The Indian authorities have approved the Department of Atomic Energy's proposal to set up a 500 MW prototype of the next-generation fast breeder nuclear power reactor at Kalpakkam, thereby setting the stage for the commercial exploitation of thorium as a fuel source.

To a certain extent, India has completed the first stage of its nuclear programme, putting on line a dozen nuclear power plants so far, with a few more plants now in the construction process. The second stage is as yet realised only by a small experimental fast breeder reactor (13 megawatts), at Kalpakkam near Chennai in South India. Meanwhile, the Indian authorities have approved the Department of Atomic Energy's proposal to set up a 500 MW prototype of the next-generation fast breeder nuclear power reactor at Kalpakkam, thereby setting the stage for the commercial exploitation of thorium as a fuel source.

India's commitment to switchover to thorium stems, in part, from its large indigenous thorium supply. India's estimated thorium reserves are 290,000 tonnes, second only to Australia's but the nation's choice of thorium, which helps bring it independence from overseas uranium sources, came about for a reason that has nothing to do with its balance of trade.

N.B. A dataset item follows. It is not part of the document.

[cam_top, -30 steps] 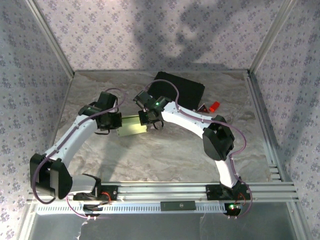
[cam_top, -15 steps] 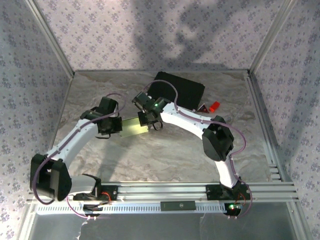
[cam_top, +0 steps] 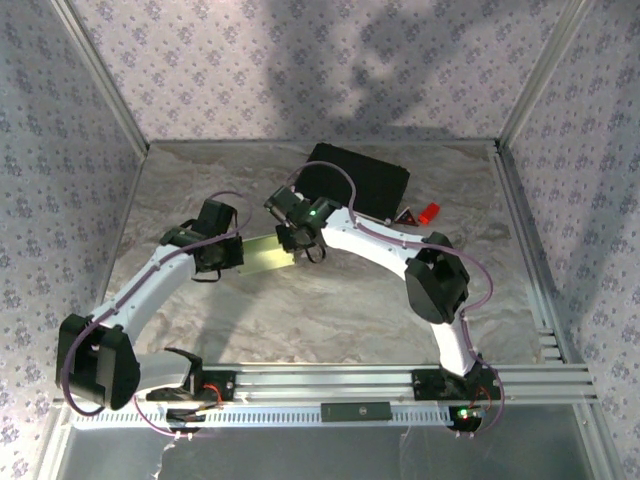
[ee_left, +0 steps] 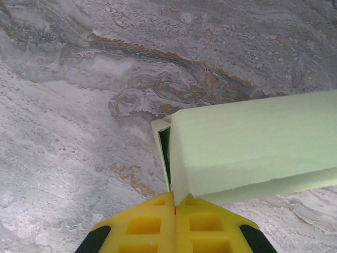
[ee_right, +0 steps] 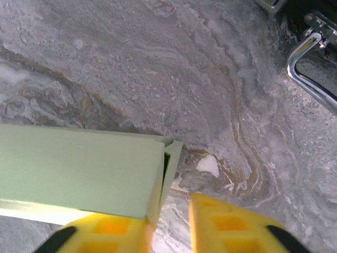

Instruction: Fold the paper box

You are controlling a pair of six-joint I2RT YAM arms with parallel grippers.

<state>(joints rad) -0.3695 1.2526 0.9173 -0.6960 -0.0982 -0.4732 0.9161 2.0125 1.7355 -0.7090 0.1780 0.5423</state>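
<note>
From above, the paper box point(cam_top: 266, 253) sits mid-table point(cam_top: 330, 310), its long axis running left to right between the left gripper point(cam_top: 238, 256) and the right gripper point(cam_top: 293, 245), one at each end. The left wrist view shows the yellow fingers point(ee_left: 147, 226) pressed together on the box's thin end flap. In the right wrist view the jaws stand slightly apart, one finger point(ee_right: 105, 232) touching the box's end and the other clear.

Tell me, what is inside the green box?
Through the narrow gap at the end of the paper box, only dark shadow shows. Its closed card walls cover the rest, so you cannot see whether anything is inside.
</note>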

India is not a signatory to the Nuclear Non-Proliferation Treaty (NPT). Hence, India foresaw that it would be constrained in the long-term by the provisions laid down by the commercial uranium suppliers, which would jeopardise India's nuclear power generation programme. The 44-member nuclear suppliers group requires that purchasers sign the NPT, and thereby allow enough oversight to ensure that the fuel (or the plutonium spawned from it) is not used for making nuclear weapons.

India began the construction on the facility for reactor physics of the Advanced Heavy Water Reactor (AHWR) last year. The AHWR will use thorium, the ‘fuel of the future’, to generate 300 megawatts of electricity, up from its original design output of 235 megawatts. The reactor will have a lifetime of 100 years, and is scheduled to be built on the campus of India's main nuclear research and development centre, the Bhabha Atomic Research Centre (BARC) at Trombay.

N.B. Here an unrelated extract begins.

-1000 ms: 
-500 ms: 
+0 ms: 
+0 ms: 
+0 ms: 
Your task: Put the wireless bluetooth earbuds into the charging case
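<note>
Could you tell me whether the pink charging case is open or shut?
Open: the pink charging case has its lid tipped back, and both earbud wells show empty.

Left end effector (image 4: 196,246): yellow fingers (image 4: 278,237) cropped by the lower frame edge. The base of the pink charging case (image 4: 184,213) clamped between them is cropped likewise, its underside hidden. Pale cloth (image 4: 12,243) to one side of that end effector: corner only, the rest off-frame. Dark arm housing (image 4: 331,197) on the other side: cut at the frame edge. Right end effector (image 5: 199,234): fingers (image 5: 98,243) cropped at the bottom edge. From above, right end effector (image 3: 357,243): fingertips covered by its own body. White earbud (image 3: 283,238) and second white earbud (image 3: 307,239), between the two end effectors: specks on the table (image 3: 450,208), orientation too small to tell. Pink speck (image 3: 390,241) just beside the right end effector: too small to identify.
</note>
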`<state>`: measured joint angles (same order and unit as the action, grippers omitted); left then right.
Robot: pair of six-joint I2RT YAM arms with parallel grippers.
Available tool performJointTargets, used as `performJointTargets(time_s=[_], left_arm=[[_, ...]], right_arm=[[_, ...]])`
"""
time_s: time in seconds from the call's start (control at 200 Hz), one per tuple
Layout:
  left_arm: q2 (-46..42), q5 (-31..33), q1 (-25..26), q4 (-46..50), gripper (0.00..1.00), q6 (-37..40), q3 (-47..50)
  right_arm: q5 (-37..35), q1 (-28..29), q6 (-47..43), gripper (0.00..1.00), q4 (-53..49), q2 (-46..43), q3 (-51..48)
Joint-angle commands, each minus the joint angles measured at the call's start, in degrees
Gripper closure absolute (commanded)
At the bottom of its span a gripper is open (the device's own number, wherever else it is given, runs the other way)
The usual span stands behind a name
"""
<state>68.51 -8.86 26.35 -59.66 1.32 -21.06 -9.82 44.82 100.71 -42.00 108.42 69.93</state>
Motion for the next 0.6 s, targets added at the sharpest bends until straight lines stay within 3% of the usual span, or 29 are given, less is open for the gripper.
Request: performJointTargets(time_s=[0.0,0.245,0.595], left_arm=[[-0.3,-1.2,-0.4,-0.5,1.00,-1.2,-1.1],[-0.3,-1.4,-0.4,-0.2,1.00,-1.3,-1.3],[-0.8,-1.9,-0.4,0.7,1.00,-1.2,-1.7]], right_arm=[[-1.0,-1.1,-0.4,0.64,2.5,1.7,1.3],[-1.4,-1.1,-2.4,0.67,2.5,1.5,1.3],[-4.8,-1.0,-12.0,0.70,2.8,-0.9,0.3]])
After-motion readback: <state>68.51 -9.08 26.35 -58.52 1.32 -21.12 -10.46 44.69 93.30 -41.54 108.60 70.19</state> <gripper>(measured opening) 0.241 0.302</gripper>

The construction of the AHWR will mark the beginning of the third phase of India's nuclear electricity generation programme. The fuel for the AHWR will be a hybrid core, partly thorium/U-233, and partly thorium-plutonium. The reactor will be a technology demonstrator for thorium utilisation. According to B. Bhattacharjee, Director of the Bhabha Atomic Research Centre, “At the international level, the AHWR has been selected for a case study at the International Atomic Energy Agency (IAEA) for acceptance as per international standards for next generation reactors.”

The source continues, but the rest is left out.